[[ Data supplied, beginning ]]

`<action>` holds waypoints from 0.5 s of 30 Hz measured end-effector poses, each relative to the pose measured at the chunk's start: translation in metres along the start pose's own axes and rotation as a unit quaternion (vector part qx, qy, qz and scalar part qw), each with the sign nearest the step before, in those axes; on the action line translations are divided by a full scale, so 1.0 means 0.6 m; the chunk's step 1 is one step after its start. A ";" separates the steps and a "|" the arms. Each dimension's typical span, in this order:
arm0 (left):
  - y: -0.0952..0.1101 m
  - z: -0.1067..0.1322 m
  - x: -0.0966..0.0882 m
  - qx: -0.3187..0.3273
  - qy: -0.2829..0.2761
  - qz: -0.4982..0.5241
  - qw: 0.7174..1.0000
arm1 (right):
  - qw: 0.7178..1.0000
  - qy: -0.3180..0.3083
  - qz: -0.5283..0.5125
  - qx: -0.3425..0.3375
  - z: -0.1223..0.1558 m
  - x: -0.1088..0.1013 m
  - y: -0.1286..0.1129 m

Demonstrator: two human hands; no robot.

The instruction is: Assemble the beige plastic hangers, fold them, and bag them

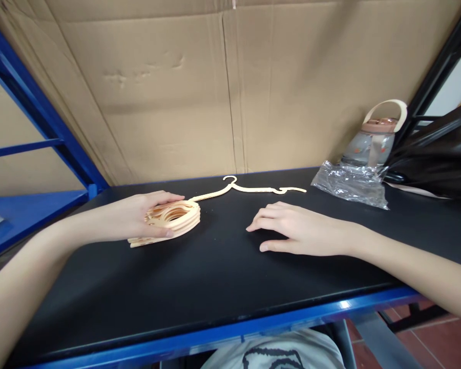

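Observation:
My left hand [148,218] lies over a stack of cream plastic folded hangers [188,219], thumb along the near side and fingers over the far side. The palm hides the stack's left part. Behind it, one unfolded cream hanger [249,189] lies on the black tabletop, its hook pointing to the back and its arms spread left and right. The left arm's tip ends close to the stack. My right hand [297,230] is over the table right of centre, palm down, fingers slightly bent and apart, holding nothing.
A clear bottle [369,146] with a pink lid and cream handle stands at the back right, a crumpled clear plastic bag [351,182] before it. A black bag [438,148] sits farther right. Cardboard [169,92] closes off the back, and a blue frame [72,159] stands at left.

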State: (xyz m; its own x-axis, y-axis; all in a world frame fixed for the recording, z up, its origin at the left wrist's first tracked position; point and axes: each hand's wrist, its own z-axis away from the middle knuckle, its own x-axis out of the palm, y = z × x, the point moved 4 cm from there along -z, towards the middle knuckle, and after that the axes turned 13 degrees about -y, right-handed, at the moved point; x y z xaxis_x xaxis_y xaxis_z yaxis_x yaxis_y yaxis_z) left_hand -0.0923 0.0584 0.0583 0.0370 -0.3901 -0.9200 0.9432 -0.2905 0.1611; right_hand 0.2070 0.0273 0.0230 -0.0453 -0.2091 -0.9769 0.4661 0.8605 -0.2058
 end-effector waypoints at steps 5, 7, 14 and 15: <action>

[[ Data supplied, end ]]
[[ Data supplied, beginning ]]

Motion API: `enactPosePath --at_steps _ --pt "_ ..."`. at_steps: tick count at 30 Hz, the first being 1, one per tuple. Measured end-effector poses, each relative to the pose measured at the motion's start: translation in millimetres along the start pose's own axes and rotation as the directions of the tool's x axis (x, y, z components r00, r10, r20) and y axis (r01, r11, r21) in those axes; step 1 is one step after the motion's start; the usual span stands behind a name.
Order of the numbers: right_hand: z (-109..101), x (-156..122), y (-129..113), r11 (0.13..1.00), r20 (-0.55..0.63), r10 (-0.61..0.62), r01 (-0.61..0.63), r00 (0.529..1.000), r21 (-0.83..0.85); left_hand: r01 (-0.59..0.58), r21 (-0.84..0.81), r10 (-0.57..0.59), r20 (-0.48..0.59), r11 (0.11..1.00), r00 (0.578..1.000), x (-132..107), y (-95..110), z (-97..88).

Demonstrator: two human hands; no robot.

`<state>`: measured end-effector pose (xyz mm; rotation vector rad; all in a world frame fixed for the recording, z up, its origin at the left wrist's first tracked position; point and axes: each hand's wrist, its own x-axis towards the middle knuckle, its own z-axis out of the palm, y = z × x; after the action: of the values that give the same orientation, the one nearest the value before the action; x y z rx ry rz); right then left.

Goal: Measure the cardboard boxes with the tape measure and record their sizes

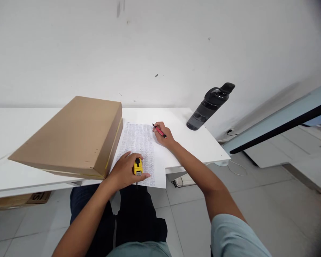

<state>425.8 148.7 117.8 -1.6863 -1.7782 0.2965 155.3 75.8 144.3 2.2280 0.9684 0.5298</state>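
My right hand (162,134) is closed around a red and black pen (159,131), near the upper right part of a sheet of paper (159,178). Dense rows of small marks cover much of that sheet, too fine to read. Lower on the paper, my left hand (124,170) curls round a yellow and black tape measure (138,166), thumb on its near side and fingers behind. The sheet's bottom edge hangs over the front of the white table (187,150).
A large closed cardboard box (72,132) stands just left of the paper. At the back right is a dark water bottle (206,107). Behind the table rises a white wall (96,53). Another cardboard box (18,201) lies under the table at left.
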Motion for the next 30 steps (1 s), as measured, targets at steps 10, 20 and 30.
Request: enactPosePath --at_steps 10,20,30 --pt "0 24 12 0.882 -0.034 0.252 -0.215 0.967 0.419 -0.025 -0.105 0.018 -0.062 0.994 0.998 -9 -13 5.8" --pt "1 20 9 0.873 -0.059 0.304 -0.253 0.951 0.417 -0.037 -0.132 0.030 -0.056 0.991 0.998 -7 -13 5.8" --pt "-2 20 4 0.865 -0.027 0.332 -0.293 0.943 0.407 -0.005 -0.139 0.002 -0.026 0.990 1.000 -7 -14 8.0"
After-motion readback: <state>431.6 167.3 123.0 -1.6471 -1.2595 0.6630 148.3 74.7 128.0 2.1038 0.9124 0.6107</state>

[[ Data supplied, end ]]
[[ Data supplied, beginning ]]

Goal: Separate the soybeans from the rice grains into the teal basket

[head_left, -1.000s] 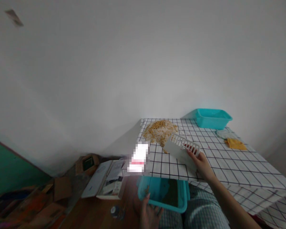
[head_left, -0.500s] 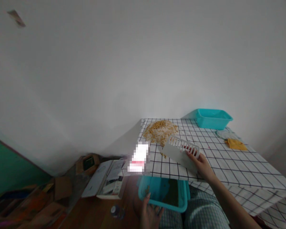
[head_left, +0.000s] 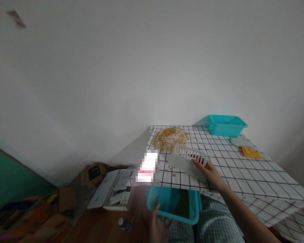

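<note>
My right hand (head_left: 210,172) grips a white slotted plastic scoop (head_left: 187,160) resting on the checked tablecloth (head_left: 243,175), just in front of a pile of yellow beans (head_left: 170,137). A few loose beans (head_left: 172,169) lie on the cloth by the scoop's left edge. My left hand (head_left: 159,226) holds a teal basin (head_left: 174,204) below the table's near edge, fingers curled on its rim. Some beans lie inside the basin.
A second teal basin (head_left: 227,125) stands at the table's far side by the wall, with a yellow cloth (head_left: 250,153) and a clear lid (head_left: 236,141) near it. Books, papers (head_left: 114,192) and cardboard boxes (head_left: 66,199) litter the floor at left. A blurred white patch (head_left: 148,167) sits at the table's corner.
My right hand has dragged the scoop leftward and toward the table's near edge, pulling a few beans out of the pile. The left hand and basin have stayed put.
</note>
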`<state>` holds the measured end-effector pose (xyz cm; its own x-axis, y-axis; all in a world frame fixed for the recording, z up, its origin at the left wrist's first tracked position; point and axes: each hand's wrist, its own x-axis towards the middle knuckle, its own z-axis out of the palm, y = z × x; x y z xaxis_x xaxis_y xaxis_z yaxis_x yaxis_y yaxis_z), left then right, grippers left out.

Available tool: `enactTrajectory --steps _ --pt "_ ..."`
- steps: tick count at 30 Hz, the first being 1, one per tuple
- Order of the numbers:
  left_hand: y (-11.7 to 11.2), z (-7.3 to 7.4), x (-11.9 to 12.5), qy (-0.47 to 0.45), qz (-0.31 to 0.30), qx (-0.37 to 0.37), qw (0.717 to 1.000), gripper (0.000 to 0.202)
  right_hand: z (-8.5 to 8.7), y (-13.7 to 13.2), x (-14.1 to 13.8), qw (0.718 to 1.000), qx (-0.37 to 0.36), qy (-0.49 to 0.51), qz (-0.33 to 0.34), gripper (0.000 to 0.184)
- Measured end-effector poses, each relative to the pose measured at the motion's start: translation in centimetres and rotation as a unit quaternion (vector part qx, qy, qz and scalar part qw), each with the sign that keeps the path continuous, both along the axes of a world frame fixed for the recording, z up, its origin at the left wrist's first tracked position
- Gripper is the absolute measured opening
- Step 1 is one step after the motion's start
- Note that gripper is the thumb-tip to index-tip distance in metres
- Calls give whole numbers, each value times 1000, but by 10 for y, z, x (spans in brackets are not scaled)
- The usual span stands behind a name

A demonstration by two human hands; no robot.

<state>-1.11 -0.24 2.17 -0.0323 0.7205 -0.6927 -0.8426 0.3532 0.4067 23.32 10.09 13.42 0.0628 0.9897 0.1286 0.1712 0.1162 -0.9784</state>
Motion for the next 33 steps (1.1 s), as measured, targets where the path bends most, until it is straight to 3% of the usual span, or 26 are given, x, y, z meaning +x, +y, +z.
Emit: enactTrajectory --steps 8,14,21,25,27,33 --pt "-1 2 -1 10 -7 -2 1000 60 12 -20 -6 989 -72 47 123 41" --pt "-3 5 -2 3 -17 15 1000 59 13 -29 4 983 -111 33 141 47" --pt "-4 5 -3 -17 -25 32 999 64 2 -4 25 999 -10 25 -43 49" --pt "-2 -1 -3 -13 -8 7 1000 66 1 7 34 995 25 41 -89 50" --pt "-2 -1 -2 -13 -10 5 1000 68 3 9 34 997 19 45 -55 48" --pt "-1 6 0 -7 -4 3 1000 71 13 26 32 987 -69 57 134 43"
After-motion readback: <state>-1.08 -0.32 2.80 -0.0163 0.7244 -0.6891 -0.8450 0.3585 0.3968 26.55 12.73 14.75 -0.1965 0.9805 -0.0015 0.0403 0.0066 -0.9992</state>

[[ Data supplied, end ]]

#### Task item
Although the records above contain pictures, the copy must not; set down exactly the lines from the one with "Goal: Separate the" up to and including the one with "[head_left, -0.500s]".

#### Completed task
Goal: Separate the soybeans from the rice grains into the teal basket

[head_left, -1.000s] 
[head_left, -0.500s] 

There is nothing more to add to the answer.